The state should take these numbers as evidence that it is time to undo the reopening, said Samuel Scarpino, an epidemiologist at Northeastern University.
“In some cases we don’t see a big increase. What we see are signs that an increase is imminent, ”said Scarpino. “Given the challenge of intervening and slowing the spread of COVID-19, the measures we are taking now will decide whether we risk a situation like returning to April or a situation that is far more manageable.”
Scarpino advocated “at least” returning to the second phase of phase 2 of the state’s reopening plan, which would mean closing down a number of entertainment venues, including gyms, casinos, and cinemas. Phase 2 was carried out in two steps. The earlier move, which started on June 8, reopened outdoor restaurants and some retail stores, as well as childcare and day camps. On June 22, indoor restaurants and personal services, including nail salons and tattoo parlors, were added to the list. Phase 3, which began in most states on July 6, enabled more indoor entertainment.
The head of the Massachusetts Medical Society said last week that the state should seriously consider opening gyms, indoor restaurants, and casinos if the state wants to keep infection rates low as it reopens schools in the fall.
“I would rather act too early than too late,” said Dr. David Rosman, president and vice president of the Society for Radiology at Massachusetts General Hospital, told Globe last week. “Our priority should be children, school and health. We should focus on that. “
For weeks, Massachusetts went through Governor Charlie Baker’s reopening plan without experiencing the spikes in infection that many other states have seen. But now that new cases are on the rise and the state’s average seven-day test positive rate is more than 2 percent for the first time since June, health professionals and residents alike are looking for answers.
“I’m not ready to say that there is a clear trend that things are getting out of control,” said Dr.
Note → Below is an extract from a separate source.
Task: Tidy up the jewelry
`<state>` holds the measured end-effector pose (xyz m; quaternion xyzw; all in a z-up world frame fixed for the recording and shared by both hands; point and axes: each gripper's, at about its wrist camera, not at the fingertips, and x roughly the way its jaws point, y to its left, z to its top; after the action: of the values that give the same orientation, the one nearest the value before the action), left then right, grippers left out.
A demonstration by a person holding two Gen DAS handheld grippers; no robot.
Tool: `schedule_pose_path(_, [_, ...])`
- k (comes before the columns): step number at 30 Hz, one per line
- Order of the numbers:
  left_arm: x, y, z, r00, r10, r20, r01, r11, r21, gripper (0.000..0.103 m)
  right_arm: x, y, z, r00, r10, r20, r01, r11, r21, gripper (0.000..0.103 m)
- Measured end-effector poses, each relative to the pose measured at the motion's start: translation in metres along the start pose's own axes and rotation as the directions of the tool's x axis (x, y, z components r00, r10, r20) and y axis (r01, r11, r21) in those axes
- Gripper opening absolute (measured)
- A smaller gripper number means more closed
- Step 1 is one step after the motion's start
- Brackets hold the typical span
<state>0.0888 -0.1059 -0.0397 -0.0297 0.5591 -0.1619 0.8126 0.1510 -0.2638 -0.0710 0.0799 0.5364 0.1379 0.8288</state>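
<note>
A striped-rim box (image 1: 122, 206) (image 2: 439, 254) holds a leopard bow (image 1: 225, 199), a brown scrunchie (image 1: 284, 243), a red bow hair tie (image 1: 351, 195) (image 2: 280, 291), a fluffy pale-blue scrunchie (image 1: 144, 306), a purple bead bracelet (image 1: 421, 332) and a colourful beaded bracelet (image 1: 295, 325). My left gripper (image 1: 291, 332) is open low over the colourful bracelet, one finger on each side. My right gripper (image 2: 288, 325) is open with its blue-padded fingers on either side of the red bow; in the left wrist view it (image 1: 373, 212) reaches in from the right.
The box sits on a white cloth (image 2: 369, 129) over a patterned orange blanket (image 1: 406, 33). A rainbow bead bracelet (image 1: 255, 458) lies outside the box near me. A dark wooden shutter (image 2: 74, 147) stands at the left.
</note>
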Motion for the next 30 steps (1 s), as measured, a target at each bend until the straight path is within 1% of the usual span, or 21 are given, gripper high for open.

Barry Bloom, professor and former dean of Harvard TH Chan School of Public Health. But Bloom said the state should consider reversing the course on reopening if the positive rate continues to rise.
“What we want to be is about 1 [percent]. We are now at 2.2. I would say that the absolute limit, which means that we really lost the ability to track things, would be 5 percent and I would start turning things off at 2.5 or 3, ”said Bloom. “It’s much easier to shut things down when the numbers are low.”
Bloom added that new bans could be targeted if the state refined their test and contact tracking data to find patterns of outbreaks. Scarpino agreed. “I would encourage the governor to pinpoint where the cases come from and the indicators they track,” he said. “Are [new cases] Do they come from the house parties we read about, or do they come from the casino floors, the gyms and the food in the house? “
At the time the state released its reopening plan in May, some epidemiologists expressed concerns that it did not include specific standards for increasing the number of cases, the rate of positivity, or other metrics that would trigger new bans.
Regarding the cause of the growing number of cases, Baker said in several press conferences last week that large gatherings were responsible for multiple bundled outbreaks across the state and that parties without forced social detachment described it as a “recipe for disaster.” However, the state has not indicated how many new cases have been attributed to assemblies, or has provided other explanations for the increasing number of cases.
The Ministry of Health did not immediately respond to a request for comment.